**** MATERIAL FOR THIS TASK
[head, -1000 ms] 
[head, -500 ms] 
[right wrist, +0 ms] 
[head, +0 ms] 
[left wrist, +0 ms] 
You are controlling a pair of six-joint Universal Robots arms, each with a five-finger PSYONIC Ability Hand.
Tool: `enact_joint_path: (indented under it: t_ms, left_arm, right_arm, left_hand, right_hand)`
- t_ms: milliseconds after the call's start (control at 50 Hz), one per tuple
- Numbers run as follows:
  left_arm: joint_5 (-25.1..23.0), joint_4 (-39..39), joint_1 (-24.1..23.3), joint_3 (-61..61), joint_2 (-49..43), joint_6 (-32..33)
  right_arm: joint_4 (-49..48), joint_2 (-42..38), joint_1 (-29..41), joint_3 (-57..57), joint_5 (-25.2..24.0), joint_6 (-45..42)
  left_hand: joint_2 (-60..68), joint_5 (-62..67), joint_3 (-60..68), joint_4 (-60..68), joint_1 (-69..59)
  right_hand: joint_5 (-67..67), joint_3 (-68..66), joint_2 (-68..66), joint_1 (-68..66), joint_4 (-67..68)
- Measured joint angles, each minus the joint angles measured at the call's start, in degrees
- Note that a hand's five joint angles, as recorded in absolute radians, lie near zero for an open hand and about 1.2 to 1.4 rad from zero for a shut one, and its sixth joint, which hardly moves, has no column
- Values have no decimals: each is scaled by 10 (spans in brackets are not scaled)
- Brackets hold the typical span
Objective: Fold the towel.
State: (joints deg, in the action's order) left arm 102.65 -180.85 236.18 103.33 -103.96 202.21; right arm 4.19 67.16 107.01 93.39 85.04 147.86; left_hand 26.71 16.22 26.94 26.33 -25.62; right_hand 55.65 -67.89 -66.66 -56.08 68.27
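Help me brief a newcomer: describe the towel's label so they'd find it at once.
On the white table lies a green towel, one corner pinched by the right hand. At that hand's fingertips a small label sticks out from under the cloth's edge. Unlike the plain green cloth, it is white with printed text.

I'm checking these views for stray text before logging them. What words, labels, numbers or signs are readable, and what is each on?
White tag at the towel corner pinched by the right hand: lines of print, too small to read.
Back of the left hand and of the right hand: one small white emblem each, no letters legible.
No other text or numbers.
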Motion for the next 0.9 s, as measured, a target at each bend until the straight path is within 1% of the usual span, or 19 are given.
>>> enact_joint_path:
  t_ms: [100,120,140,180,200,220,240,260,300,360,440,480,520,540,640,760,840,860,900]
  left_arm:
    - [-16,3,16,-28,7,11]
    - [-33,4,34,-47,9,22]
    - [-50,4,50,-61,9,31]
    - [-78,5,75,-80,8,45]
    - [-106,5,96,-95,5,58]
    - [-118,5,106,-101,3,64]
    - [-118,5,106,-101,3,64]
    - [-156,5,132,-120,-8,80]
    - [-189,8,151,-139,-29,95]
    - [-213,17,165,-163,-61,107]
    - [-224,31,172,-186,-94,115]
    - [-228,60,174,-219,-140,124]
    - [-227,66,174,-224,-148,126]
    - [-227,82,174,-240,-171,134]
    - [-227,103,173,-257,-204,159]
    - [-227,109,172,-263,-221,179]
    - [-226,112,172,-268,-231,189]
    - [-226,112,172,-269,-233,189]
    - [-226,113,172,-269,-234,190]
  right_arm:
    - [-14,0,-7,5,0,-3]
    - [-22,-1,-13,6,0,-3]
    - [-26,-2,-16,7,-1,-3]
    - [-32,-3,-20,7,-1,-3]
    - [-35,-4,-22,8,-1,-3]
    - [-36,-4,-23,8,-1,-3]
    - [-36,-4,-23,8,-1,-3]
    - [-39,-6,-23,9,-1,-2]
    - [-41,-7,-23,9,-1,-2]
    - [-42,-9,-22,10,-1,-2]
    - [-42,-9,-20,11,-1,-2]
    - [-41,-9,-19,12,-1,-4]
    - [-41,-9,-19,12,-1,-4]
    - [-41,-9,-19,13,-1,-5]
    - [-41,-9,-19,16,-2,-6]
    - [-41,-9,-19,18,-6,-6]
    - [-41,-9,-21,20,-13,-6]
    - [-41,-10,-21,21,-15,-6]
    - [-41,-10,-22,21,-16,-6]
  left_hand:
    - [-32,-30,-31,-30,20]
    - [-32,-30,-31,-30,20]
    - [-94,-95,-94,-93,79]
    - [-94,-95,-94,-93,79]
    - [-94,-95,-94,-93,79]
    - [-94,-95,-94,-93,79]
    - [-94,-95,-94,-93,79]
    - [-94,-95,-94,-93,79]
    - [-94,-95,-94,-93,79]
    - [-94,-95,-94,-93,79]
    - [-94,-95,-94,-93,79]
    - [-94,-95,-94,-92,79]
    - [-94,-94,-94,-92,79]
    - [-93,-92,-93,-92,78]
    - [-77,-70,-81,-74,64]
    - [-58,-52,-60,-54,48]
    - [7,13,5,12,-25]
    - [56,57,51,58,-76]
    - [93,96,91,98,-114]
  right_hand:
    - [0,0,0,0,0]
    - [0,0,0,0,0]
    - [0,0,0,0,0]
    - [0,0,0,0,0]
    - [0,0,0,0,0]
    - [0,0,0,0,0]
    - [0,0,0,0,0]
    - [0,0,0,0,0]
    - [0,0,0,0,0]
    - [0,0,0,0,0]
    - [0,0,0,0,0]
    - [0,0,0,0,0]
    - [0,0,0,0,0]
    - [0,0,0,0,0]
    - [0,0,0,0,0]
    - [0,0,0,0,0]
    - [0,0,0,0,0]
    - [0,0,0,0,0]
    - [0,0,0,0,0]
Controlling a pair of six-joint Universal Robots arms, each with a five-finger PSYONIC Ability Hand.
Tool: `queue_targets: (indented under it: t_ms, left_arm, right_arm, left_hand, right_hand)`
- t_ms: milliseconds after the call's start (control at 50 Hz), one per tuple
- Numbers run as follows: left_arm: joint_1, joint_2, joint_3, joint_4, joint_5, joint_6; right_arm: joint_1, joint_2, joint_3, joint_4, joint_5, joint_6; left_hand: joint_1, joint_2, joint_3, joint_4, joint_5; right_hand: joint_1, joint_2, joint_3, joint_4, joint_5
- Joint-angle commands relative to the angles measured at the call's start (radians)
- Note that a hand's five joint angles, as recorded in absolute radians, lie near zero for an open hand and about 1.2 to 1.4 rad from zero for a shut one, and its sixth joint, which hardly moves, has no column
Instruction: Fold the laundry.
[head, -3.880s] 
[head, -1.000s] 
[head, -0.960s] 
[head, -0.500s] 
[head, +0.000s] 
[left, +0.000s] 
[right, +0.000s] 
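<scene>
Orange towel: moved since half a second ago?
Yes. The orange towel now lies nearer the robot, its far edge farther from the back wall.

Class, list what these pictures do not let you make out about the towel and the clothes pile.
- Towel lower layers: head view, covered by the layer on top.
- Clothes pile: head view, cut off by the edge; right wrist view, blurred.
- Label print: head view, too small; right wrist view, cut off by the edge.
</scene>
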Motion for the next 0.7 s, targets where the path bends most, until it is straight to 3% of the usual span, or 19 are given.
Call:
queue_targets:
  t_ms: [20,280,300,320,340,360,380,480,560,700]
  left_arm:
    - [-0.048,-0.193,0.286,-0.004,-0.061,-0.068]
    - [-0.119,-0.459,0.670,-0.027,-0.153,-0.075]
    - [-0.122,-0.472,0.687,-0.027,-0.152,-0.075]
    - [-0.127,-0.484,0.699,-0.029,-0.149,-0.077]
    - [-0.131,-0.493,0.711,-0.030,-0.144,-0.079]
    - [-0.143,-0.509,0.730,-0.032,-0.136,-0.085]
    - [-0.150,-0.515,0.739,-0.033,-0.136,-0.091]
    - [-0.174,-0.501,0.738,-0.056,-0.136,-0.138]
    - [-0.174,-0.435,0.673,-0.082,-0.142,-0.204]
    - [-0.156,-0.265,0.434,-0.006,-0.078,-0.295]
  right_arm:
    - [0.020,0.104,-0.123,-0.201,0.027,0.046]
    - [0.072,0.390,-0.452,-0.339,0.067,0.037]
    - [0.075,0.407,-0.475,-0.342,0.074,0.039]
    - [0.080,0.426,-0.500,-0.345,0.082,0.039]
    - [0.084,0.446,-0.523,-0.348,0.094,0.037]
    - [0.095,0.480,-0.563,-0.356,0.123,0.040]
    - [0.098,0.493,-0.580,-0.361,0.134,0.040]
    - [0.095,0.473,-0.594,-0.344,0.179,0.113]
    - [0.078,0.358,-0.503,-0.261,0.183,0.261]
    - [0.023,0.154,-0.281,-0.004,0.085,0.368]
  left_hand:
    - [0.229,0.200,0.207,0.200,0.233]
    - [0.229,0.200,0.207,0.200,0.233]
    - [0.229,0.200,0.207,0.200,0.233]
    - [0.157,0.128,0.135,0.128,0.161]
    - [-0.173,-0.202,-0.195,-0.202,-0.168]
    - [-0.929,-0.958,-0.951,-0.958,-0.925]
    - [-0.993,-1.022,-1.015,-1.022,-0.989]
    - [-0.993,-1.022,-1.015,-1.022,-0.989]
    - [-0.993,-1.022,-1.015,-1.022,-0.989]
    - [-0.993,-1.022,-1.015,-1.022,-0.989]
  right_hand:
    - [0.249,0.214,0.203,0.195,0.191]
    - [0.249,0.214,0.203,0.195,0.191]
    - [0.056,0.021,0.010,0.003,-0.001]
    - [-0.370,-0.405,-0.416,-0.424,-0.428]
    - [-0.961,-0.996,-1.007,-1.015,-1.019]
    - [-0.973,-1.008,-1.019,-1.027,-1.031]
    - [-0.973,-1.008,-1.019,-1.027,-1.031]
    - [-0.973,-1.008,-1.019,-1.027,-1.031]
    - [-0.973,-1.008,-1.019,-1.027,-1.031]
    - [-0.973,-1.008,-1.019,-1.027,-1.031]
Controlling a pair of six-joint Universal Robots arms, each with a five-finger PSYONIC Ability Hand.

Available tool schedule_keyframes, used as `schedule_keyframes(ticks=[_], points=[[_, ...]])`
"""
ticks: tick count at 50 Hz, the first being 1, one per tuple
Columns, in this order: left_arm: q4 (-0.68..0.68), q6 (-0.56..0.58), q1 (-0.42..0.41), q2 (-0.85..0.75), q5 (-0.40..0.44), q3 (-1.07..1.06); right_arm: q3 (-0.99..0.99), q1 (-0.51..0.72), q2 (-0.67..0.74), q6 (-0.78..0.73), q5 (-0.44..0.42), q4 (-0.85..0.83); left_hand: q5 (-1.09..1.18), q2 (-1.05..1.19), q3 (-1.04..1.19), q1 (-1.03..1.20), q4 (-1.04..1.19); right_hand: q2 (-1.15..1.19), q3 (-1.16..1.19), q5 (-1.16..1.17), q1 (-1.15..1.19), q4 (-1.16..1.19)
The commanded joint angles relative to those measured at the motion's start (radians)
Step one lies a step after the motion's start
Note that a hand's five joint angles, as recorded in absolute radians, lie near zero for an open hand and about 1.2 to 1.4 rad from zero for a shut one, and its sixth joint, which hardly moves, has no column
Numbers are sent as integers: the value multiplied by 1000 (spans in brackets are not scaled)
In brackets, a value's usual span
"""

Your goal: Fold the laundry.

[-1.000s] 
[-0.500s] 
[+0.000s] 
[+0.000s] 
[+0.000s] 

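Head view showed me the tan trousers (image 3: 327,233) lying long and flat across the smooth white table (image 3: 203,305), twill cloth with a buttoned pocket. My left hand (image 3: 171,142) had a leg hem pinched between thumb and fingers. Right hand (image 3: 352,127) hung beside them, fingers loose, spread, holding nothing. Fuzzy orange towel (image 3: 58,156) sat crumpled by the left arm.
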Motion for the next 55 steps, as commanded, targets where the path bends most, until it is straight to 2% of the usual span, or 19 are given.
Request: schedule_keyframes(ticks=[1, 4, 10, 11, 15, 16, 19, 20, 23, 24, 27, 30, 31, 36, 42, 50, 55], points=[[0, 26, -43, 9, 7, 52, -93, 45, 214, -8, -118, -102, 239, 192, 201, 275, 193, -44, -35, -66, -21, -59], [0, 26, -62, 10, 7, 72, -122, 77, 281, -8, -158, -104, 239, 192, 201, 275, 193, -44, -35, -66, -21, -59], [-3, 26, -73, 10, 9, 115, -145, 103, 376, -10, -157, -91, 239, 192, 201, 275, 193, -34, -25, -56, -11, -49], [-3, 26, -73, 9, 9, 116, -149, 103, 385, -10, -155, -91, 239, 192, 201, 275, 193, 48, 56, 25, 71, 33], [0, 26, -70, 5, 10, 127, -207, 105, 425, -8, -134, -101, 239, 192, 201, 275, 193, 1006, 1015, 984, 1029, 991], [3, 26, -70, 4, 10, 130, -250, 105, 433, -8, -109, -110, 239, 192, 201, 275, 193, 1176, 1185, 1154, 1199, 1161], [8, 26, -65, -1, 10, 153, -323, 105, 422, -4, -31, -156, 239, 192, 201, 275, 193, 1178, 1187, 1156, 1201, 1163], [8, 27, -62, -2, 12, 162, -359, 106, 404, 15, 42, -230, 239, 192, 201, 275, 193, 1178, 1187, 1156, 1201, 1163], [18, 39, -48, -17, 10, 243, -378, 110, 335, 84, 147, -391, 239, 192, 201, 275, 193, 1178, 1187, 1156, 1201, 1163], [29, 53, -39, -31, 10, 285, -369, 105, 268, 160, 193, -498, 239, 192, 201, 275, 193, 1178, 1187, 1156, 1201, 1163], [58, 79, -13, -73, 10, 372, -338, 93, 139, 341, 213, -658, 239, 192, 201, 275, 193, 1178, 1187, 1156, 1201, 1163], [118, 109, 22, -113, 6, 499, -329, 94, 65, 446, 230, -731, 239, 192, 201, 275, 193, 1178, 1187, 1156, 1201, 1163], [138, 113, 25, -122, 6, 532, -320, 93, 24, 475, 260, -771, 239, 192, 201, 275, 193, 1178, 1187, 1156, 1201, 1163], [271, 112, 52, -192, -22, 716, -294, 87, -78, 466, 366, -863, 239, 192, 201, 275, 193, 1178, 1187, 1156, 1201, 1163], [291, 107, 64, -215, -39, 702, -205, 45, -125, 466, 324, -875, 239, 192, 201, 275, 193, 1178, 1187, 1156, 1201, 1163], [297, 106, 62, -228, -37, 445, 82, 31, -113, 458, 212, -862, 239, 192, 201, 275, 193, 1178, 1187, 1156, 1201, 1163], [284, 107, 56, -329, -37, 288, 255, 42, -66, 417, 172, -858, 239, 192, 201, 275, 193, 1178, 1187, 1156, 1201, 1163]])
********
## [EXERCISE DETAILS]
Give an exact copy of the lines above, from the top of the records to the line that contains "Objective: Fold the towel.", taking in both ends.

## [RESULT FOR THIS TASK]
[head, -1000 ms] 
[head, -500 ms] 
[right wrist, +0 ms] 
[head, +0 ms] 
[left wrist, +0 ms] 
You are controlling a pair of six-joint Universal Robots arms, each with a five-finger PSYONIC Ability Hand.
Tool: `enact_joint_path: (indented under it: t_ms, left_arm, right_arm, left_hand, right_hand)`
- t_ms: milliseconds after the call's start (control at 50 Hz), one per tuple
- Numbers run as follows:
  left_arm: joint_5 (-25.1..23.0), joint_4 (-39..39), joint_1 (-24.1..23.3), joint_3 (-61..61), joint_2 (-49..43), joint_6 (-32..33)
  right_arm: joint_4 (-49..48), joint_2 (-42..38), joint_1 (-29..41), joint_3 (-57..57), joint_5 (-25.2..24.0), joint_6 (-45..42)
  left_hand: joint_2 (-60..68), joint_5 (-62..67), joint_3 (-60..68), joint_4 (-60..68), joint_1 (-69..59)
  right_hand: joint_5 (-67..67), joint_3 (-68..66), joint_2 (-68..66), joint_1 (-68..66), joint_4 (-67..68)
- Measured joint angles, each minus the joint angles measured at the call's start, in degrees
- Note that a hand's five joint angles, as recorded in absolute radians, lie near zero for an open hand and about 1.2 to 1.4 rad from zero for a shut one, and its sixth joint, which hardly moves, has no column
- Values have no decimals: each is scaled by 10 (spans in brackets are not scaled)
- Brackets hold the typical span
Objective: Fold the towel.

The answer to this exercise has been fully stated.